Hello Databricks Community!
I'm working on a project where I need to deploy jobs in a specific sequence using Databricks Asset Bundles. Some of my jobs (let's call them coordination jobs) depend on other jobs (base jobs) and need to look up their job IDs. I'm struggling to find the best way to ensure that the base jobs are deployed first so that the coordination jobs can successfully perform their variable lookups.

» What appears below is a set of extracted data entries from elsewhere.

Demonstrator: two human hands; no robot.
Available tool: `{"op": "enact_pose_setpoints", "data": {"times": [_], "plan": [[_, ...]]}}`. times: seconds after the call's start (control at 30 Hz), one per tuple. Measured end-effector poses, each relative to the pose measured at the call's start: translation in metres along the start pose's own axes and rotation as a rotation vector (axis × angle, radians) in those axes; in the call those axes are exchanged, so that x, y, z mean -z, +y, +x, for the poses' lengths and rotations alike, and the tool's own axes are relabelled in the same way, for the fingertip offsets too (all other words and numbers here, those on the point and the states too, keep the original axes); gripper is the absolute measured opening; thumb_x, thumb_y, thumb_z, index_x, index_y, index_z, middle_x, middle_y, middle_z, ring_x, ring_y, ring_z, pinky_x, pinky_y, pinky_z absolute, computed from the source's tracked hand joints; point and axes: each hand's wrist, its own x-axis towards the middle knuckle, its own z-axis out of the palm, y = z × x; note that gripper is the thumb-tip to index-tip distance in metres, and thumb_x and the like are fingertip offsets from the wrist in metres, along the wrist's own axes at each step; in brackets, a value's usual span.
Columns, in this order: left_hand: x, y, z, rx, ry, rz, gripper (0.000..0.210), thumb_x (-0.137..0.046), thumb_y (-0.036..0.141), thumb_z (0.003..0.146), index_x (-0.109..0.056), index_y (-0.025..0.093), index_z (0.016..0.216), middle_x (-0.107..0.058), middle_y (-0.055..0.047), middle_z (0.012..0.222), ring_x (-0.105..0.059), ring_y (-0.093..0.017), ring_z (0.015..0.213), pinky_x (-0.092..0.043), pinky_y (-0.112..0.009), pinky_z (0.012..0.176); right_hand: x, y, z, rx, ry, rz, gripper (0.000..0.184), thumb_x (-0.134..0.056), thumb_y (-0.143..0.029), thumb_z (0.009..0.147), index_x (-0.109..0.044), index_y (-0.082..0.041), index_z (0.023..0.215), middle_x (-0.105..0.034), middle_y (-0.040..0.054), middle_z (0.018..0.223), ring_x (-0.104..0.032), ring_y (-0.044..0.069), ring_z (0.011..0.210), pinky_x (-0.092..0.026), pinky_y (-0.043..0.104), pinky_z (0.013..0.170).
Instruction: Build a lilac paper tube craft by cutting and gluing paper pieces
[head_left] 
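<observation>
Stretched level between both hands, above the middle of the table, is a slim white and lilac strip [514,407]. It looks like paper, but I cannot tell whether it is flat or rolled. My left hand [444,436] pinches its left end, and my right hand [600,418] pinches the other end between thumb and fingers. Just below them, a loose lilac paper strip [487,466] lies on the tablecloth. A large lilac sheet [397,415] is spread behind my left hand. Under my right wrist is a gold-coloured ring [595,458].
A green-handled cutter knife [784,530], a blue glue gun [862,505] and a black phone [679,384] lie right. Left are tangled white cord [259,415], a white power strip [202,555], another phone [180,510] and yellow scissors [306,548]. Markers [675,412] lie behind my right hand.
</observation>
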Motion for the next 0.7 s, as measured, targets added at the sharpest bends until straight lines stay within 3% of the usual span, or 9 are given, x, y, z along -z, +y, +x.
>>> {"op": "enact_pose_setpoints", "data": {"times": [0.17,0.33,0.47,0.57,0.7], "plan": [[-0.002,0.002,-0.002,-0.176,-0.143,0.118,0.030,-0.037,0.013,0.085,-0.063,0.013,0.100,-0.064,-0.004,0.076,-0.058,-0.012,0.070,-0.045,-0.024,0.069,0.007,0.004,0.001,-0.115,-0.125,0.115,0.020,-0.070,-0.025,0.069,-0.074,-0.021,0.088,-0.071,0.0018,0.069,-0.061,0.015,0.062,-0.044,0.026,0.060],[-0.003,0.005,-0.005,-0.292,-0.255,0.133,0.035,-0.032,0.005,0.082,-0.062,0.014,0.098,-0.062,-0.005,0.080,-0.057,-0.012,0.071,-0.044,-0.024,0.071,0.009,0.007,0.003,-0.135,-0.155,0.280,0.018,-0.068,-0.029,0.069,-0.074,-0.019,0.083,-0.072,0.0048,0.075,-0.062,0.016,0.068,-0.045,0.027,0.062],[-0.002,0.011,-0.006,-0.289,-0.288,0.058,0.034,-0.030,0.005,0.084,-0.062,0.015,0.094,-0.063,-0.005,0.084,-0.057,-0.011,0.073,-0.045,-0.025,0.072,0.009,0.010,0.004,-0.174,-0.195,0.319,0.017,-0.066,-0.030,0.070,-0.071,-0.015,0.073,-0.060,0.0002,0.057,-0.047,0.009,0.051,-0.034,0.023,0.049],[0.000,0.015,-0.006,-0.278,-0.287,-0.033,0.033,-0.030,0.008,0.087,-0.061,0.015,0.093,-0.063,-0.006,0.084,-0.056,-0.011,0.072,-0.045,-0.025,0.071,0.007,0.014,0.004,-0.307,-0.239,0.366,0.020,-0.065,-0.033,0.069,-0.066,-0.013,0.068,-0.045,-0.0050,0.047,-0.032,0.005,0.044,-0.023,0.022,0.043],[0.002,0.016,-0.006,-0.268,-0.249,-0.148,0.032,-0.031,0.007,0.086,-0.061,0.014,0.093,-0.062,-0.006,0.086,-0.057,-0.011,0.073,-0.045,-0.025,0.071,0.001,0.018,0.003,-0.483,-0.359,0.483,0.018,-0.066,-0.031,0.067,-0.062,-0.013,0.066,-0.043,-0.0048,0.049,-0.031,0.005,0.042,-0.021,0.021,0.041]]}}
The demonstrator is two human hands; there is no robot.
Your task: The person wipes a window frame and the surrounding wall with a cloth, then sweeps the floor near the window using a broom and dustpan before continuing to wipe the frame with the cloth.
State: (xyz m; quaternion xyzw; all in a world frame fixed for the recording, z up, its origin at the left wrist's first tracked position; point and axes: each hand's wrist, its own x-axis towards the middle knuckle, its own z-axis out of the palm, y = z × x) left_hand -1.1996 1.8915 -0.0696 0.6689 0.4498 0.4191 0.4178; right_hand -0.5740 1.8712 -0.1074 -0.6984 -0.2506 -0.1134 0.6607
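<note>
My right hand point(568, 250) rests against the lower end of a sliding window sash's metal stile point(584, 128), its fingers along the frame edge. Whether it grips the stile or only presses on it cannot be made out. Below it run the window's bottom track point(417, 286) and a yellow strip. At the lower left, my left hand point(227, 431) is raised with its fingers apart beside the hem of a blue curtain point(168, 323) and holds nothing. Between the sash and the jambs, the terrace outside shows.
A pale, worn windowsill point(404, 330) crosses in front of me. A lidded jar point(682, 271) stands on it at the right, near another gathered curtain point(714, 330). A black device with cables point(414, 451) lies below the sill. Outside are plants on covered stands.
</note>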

Here's a simplified version of my databricks.yml file:
bundle:
name: my_project
variables:
workspace_path:
value: /Workspace/my_project/files/src
# Cluster lookups
cluster_large:
description: Large Cluster
lookup:
cluster: "large-cluster"
cluster_small:
description: Small Cluster
lookup:
cluster: "small-cluster"
# Job lookups
base_job_1:
lookup:
job: base_job_1
base_job_2:
lookup:
job: base_job_2
base_job_3:
lookup:
job: base_job_3
include:
- ./resources/workflows/base_jobs/*.yml
- ./resources/workflows/coordination_jobs/*.yml
targets:
dev:
mode: development
default: true
variables:
deploy_env: dev
workspace:
host: https://my-dev-workspace.cloud.databricks.com/
prod:
mode: production
default: false
variables:
deploy_env: prod
workspace:
host: https://my-prod-workspace.cloud.databricks.com/
root_path: /Workspace/${bundle.name}/
And here's an example of one of my coordination jobs (coordination_job_1.yml):
resources:
jobs:
coordination_job_1:
name: coordination_job_1
tasks:
- task_key: run_base_job_1
run_job_task:
job_id: ${var.base_job_1}
- task_key: run_base_job_2
depends_on:
- task_key: run_base_job_1
run_job_task:
job_id: ${var.base_job_2}
- task_key: final_task
depends_on:
- task_key: run_base_job_2
notebook_task:
notebook_path: ${var.workspace_path}/final_task
source: WORKSPACE
existing_cluster_id: ${var.cluster_small}
tags:
deploy_env: ${var.deploy_env}
queue:
enabled: false
My questions are:
How can I ensure that the base jobs are deployed before the coordination jobs?
Is there a way to structure my databricks.yml or use Databricks CLI commands to enforce this deployment order?
Are there best practices for managing these kinds of job dependencies in Databricks Asset Bundles?
Any insights or suggestions would be greatly appreciated! Thank you in advance for your help.